Near the bottom of the road though is a strange concrete structure, a survival from two decades later and now one of the country’s oddest remnants of Second World War brutalist architecture. Where other bunkers strive to be unobtrusive, this tries to hide in plain sight by disguising itself as an upended biscuit box. But this roughly-built concrete structure with its blank square face is just the entrance and service end, and the important part, comprising several vaulted rooms, lies further back, buried deep into the cliff face behind. 

The structure is believed to have been built to serve as a Naval (although run as Combined Operations) communications relay site which would have passed on information from coastal shipping radio traffic to Bletchley Park for decoding, possibly acting as one of its network of Y-Stations. A local boy, Tom Broderick, employed as a messenger, on several occasions delivered weather reports to the “offices”, as he called them, and once allowed past the sentry on the door found Wrens at work on typewriters in the front part of the bunker.
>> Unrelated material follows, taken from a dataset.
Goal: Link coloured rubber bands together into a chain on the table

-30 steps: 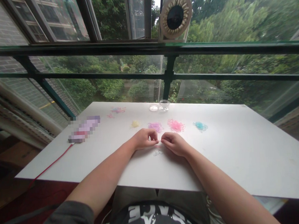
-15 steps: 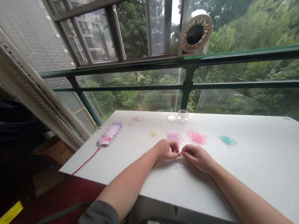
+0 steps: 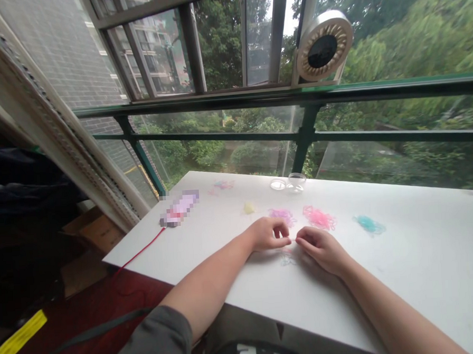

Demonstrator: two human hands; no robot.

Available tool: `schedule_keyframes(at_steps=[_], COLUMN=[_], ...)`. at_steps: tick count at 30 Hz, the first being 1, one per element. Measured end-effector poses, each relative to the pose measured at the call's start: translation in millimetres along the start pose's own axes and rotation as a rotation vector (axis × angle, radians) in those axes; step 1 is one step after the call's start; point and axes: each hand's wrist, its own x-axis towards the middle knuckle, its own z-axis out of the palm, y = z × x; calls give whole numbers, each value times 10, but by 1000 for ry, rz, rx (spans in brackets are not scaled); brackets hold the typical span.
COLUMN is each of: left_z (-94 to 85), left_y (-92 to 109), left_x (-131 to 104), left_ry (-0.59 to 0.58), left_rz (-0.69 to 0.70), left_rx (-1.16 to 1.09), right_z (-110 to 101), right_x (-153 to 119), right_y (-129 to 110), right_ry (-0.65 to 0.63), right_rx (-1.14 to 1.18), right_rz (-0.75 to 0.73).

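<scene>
My left hand (image 3: 269, 234) and my right hand (image 3: 318, 248) are over the white table (image 3: 403, 263), fingertips pinched close together. A thin pale strand, too small to make out well, spans the small gap between them. Just beyond my left hand lies a purple pile of small bands (image 3: 282, 217). A pink pile (image 3: 320, 217) sits beyond my right hand, and a teal pile (image 3: 369, 224) is farther right. Below my fingertips is a small pile of clear or greyish bands (image 3: 288, 259). A pale yellow pile (image 3: 248, 207) lies to the left.
A clear round container (image 3: 296, 183) and its lid (image 3: 277, 185) stand at the table's back edge. Mixed bands (image 3: 223, 185) lie back left. A phone (image 3: 180, 208) with a red cable (image 3: 142, 249) is on the left. A round fan (image 3: 325, 48) hangs by the window.
The fingertips of my two hands have moved slightly apart, with a thin strand now visible between them. The whole view has shifted a little, so the table appears farther right.
</scene>
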Motion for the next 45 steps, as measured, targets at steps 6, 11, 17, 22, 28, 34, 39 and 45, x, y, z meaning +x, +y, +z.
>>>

He was not allowed to venture further down into the complex, however a woman who worked in the deeper sections of the bunker later described their work as “advanced communications”."_

--Subbrit


*The Explore*

While in Folkestone, thought it would be rude not go check this place out. Wasn't sure whether it was actually accessible or not, but worth a shot. Walking up the Road of Remembrance, the bunker entrance consisting of the big concrete block is pretty obvious. I noticed several tourists walking past having a good gaze in curiosity. I spotted pretty easy way in almost immediately, so went for it, diving through the gap as subtly as possible (not subtly at all). 

Once inside, it's actually not that big, consisting of a handful of smallish rooms with obvious remains of party's and rough sleeping. 
Still, another Kent bunker ticked off the list. 

On a side-note, don't bother with the Fish and Chip shop just down the hill, didn't rate it. Cold Saveloy and soggy chips.


*Photos*


----------



## zender126 (Aug 28, 2018)

Nice one, I always missed out on this place on trips to Kent. Ilp have to get back over there


----------



## BikinGlynn (Aug 28, 2018)

Thats pretty excellent & in good nick really! did the hole in the wall go anywhere?
I should imagine getting back out was harder than getting in lol


----------



## smiler (Aug 28, 2018)

Nicely done, I liked it, Thanks


----------



## Priority 7 (Aug 29, 2018)

Wow that one bringns back memories lol nice work fella


----------



## HughieD (Aug 30, 2018)

Good work. Liked that. Nicely photographed. And relatively free from graff too!


----------